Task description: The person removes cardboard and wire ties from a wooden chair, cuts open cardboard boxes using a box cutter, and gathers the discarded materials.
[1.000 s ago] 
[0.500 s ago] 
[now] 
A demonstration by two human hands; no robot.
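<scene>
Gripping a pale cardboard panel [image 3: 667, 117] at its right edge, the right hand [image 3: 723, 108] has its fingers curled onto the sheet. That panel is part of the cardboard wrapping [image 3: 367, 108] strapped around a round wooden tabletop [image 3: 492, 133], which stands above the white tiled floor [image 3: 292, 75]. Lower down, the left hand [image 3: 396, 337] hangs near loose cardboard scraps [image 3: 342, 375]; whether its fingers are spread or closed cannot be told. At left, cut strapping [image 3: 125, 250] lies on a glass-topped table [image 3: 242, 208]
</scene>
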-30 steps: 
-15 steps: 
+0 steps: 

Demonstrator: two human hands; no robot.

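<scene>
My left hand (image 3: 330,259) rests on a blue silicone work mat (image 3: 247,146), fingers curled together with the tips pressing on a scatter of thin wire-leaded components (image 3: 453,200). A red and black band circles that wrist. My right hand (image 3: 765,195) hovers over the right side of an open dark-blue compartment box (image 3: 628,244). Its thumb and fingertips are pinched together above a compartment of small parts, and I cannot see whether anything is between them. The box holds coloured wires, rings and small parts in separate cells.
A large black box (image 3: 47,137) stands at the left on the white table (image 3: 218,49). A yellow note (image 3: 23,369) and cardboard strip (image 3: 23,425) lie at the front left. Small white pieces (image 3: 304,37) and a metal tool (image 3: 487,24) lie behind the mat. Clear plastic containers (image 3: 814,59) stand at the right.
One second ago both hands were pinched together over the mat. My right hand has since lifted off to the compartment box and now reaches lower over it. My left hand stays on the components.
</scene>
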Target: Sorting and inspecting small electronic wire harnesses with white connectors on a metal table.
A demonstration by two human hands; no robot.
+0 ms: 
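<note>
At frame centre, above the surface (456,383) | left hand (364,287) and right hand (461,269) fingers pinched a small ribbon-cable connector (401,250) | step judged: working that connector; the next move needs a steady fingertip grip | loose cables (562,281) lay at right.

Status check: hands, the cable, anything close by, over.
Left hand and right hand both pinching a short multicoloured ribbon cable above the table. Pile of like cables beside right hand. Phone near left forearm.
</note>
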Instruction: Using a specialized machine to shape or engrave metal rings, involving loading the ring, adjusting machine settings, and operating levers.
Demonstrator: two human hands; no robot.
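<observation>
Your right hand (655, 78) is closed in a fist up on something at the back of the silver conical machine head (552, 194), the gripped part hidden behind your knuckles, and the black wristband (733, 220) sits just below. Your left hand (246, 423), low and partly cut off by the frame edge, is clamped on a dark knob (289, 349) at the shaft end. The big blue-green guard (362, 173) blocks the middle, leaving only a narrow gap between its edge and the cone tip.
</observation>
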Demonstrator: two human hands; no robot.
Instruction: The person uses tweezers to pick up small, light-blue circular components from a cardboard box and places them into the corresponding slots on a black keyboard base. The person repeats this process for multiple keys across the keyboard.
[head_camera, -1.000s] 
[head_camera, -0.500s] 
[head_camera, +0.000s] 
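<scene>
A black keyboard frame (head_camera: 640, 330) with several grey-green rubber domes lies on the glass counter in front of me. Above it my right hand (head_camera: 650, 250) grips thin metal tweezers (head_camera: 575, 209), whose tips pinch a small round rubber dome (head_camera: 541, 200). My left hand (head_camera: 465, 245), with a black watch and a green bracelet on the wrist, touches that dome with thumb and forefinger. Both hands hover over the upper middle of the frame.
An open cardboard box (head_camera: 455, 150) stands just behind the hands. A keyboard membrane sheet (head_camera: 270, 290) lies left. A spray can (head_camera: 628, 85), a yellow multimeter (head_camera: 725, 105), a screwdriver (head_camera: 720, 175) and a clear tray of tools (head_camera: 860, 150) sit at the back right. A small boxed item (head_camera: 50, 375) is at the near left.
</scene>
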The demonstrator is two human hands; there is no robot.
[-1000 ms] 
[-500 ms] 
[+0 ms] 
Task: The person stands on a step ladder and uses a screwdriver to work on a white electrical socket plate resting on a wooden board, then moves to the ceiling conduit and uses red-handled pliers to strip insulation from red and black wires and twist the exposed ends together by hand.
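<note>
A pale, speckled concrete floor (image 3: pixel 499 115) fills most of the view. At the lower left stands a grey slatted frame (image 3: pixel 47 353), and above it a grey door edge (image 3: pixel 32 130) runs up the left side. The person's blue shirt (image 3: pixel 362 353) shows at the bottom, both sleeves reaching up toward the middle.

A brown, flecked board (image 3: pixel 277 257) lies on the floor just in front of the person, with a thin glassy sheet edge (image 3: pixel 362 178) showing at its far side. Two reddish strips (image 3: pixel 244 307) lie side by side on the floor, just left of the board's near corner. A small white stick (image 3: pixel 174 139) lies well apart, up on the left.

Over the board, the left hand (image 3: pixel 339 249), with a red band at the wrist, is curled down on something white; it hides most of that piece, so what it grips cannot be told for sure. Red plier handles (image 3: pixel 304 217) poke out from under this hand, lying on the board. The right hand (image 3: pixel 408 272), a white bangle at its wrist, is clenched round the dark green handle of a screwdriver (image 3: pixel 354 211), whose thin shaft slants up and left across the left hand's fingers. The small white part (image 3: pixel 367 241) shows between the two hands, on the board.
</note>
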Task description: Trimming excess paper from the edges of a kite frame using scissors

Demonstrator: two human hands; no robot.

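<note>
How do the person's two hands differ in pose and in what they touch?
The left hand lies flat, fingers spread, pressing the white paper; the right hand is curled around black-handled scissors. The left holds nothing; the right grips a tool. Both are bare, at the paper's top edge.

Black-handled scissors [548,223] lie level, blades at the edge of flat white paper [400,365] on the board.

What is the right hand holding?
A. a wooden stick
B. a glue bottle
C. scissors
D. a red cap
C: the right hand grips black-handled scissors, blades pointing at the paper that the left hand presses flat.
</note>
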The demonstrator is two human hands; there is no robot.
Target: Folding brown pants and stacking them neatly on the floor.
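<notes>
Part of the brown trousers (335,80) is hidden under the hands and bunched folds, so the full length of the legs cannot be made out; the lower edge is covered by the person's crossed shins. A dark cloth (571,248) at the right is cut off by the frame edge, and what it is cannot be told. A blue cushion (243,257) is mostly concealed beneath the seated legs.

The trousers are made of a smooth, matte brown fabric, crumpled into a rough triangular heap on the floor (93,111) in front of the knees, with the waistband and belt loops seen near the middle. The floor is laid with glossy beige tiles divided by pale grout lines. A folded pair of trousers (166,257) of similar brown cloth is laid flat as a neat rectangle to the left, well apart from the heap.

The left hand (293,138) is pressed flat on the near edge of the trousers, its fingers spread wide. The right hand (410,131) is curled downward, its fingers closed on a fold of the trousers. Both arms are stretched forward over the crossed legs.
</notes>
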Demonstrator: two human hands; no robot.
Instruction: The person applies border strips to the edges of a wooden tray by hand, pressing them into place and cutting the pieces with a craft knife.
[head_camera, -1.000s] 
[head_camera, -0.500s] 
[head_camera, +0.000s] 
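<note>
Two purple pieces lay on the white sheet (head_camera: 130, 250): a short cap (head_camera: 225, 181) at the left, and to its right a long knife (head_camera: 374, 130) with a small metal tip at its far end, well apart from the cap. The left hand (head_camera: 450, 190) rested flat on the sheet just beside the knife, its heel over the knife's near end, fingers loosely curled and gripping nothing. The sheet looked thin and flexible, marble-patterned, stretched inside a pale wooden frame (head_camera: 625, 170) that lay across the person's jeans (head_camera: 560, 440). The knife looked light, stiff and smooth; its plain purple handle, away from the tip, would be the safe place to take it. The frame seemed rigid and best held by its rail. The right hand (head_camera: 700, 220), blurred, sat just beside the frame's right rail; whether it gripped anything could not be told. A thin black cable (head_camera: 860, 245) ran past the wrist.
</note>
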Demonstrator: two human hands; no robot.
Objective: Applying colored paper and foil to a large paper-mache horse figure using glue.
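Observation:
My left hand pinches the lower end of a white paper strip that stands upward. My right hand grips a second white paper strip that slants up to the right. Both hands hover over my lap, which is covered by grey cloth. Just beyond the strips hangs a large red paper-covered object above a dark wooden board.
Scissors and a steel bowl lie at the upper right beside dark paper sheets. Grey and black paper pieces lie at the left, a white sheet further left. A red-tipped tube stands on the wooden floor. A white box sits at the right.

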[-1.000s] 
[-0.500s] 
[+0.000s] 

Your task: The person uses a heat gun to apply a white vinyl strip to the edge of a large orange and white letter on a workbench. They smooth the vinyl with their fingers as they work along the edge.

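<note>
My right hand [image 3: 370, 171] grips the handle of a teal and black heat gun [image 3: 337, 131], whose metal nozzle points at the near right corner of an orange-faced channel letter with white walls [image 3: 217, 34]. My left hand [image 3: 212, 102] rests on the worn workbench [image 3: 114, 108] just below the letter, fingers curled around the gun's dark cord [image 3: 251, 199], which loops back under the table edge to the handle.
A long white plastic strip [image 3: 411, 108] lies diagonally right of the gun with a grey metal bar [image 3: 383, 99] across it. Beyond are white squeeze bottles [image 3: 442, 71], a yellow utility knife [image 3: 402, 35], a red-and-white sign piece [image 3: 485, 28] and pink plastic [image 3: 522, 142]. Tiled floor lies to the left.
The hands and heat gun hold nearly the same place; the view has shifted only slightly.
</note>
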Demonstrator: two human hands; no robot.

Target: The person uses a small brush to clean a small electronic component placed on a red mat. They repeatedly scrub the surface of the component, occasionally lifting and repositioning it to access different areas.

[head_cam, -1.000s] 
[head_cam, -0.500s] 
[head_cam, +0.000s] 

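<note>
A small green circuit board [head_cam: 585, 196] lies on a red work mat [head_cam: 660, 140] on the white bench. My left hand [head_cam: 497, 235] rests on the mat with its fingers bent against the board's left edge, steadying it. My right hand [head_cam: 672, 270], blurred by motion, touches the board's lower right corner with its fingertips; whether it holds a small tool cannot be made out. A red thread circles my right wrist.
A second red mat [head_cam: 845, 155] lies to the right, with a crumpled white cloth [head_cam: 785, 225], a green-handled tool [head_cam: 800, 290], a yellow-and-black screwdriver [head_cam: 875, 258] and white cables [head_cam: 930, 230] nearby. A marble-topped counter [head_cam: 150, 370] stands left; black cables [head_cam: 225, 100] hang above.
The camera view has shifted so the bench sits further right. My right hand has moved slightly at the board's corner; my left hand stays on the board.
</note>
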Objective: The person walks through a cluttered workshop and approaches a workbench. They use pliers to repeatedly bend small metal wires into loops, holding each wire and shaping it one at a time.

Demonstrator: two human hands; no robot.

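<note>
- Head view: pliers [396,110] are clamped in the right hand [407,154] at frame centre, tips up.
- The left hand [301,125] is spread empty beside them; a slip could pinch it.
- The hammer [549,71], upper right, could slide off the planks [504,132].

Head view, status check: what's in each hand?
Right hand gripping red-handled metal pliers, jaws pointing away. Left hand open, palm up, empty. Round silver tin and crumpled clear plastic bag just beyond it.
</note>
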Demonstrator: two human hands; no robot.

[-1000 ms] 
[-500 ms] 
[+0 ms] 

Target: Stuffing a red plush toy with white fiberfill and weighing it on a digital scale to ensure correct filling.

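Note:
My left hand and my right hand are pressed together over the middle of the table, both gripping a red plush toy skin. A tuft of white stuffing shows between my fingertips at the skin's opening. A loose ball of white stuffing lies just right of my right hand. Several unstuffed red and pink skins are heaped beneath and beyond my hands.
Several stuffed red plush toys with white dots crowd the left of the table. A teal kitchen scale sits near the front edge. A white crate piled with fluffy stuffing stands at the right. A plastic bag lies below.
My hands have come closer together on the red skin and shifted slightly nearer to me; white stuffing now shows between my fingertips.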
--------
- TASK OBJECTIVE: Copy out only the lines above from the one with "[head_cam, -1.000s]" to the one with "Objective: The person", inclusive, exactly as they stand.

- OUTPUT OF THE EXERCISE:
[head_cam, -1.000s] 
[head_cam, -0.500s] 
[head_cam, +0.000s] 

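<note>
A small green circuit board [head_cam: 585, 196] lies on a red work mat [head_cam: 660, 140] on the white bench. My left hand [head_cam: 497, 235] rests on the mat with its fingers bent against the board's left edge, steadying it. My right hand [head_cam: 672, 270], blurred by motion, touches the board's lower right corner with its fingertips; whether it holds a small tool cannot be made out. A red thread circles my right wrist.
A second red mat [head_cam: 845, 155] lies to the right, with a crumpled white cloth [head_cam: 785, 225], a green-handled tool [head_cam: 800, 290], a yellow-and-black screwdriver [head_cam: 875, 258] and white cables [head_cam: 930, 230] nearby. A marble-topped counter [head_cam: 150, 370] stands left; black cables [head_cam: 225, 100] hang above.
The camera view has shifted so the bench sits further right. My right hand has moved slightly at the board's corner; my left hand stays on the board.
</note>
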Objective: The person walks through a cluttered workshop and approaches a workbench. They use pliers to repeatedly bend small metal wires into loops, holding each wire and shaping it one at a time.

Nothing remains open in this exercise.